The data should be transcribed in its entirety, word for word.
※ ※ ※
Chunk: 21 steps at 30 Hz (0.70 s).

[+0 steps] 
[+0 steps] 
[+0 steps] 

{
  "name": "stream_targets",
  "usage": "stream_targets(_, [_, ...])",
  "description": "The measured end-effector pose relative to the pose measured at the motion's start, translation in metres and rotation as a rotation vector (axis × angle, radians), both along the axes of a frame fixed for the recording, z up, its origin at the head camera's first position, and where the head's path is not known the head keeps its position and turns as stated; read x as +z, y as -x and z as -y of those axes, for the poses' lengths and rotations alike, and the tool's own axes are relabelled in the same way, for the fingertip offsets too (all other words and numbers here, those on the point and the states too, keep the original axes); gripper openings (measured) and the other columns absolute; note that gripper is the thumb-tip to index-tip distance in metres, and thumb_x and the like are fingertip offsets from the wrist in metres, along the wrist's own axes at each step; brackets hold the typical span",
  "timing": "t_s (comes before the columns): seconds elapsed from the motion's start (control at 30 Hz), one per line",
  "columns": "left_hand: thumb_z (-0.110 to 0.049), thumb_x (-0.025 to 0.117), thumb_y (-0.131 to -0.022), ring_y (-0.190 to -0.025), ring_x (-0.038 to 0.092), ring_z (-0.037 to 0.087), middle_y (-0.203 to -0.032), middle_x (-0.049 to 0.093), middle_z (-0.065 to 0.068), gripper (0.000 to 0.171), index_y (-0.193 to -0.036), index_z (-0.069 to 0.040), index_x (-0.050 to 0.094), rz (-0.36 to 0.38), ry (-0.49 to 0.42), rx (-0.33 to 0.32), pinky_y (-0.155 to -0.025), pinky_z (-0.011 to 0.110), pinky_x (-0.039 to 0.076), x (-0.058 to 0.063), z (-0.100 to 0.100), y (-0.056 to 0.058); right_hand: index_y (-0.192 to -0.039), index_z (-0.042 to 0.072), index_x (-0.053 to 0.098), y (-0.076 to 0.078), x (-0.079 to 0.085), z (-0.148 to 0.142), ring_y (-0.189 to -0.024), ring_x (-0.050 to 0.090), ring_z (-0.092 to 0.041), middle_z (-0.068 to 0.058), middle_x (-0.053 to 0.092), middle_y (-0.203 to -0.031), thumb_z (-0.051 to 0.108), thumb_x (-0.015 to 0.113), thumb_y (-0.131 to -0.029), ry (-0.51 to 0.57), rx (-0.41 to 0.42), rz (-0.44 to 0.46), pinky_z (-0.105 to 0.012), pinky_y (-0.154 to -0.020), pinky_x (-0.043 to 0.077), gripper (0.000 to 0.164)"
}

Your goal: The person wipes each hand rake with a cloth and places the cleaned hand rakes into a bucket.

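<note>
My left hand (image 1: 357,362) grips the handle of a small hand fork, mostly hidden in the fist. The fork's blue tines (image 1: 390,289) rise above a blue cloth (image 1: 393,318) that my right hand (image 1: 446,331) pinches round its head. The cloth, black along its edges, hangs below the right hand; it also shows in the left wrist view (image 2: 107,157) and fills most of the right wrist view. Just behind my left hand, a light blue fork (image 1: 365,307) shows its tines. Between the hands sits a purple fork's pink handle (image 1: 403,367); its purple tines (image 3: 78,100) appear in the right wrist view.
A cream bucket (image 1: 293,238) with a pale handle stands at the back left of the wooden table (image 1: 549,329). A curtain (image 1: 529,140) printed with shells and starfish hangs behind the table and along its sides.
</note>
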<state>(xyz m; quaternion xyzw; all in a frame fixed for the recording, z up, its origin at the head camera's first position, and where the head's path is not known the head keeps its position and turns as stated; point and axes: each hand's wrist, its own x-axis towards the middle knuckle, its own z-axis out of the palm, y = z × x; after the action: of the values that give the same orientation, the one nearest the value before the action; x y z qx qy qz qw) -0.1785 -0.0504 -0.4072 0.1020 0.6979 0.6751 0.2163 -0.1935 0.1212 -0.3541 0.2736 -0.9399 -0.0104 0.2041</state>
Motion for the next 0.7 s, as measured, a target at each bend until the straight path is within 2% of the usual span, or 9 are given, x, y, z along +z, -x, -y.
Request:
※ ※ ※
Task result >>
Chunk: 21 steps at 30 Hz (0.70 s).

[+0 steps] 
[+0 steps] 
[+0 steps] 

{
  "name": "stream_targets",
  "usage": "stream_targets(_, [_, ...])",
  "description": "The measured end-effector pose relative to the pose measured at the motion's start, translation in metres and rotation as a rotation vector (axis × angle, radians), both along the axes of a frame fixed for the recording, z up, its origin at the head camera's first position, and where the head's path is not known the head keeps its position and turns as stated; read x as +z, y as -x and z as -y of those axes, for the poses' lengths and rotations alike, and the tool's own axes are relabelled in the same way, for the fingertip offsets too (all other words and numbers here, those on the point and the states too, keep the original axes); gripper openings (measured) and the other columns absolute; note that gripper is the thumb-tip to index-tip distance in metres, and thumb_x and the like are fingertip offsets from the wrist in metres, along the wrist's own axes at each step; brackets hold the typical span",
  "timing": "t_s (comes before the columns): seconds elapsed from the motion's start (control at 30 Hz), one per line",
  "columns": "left_hand: thumb_z (-0.110 to 0.049), thumb_x (-0.025 to 0.117), thumb_y (-0.131 to -0.022), ring_y (-0.190 to -0.025), ring_x (-0.038 to 0.092), ring_z (-0.037 to 0.087), middle_y (-0.203 to -0.032), middle_x (-0.049 to 0.093), middle_z (-0.065 to 0.068), gripper (0.000 to 0.171), index_y (-0.193 to -0.036), index_z (-0.069 to 0.040), index_x (-0.050 to 0.094), rz (-0.36 to 0.38), ry (-0.49 to 0.42), rx (-0.33 to 0.32), pinky_y (-0.155 to -0.025), pinky_z (-0.011 to 0.110), pinky_x (-0.039 to 0.076), x (-0.058 to 0.063), z (-0.100 to 0.100), y (-0.056 to 0.058); right_hand: index_y (-0.192 to -0.039), index_z (-0.042 to 0.072), index_x (-0.053 to 0.098), y (-0.076 to 0.078), x (-0.079 to 0.085), z (-0.148 to 0.142), ring_y (-0.189 to -0.024), ring_x (-0.050 to 0.090), ring_z (-0.092 to 0.041), middle_z (-0.068 to 0.058), middle_x (-0.053 to 0.092), middle_y (-0.203 to -0.031), thumb_z (-0.051 to 0.108), thumb_x (-0.015 to 0.113), thumb_y (-0.131 to -0.029), ry (-0.51 to 0.57), rx (-0.41 to 0.42), rz (-0.44 to 0.46), pinky_z (-0.105 to 0.012), pinky_y (-0.154 to -0.020), pinky_x (-0.043 to 0.077), gripper (0.000 to 0.164)"
}

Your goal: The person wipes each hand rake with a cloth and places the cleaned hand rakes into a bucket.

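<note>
My left hand (image 1: 357,362) grips the handle of a small hand fork, mostly hidden in the fist. The fork's blue tines (image 1: 390,289) rise above a blue cloth (image 1: 393,318) that my right hand (image 1: 446,331) pinches round its head. The cloth, black along its edges, hangs below the right hand; it also shows in the left wrist view (image 2: 107,157) and fills most of the right wrist view. Just behind my left hand, a light blue fork (image 1: 365,307) shows its tines. Between the hands sits a purple fork's pink handle (image 1: 403,367); its purple tines (image 3: 78,100) appear in the right wrist view.
A cream bucket (image 1: 293,238) with a pale handle stands at the back left of the wooden table (image 1: 549,329). A curtain (image 1: 529,140) printed with shells and starfish hangs behind the table and along its sides.
</note>
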<state>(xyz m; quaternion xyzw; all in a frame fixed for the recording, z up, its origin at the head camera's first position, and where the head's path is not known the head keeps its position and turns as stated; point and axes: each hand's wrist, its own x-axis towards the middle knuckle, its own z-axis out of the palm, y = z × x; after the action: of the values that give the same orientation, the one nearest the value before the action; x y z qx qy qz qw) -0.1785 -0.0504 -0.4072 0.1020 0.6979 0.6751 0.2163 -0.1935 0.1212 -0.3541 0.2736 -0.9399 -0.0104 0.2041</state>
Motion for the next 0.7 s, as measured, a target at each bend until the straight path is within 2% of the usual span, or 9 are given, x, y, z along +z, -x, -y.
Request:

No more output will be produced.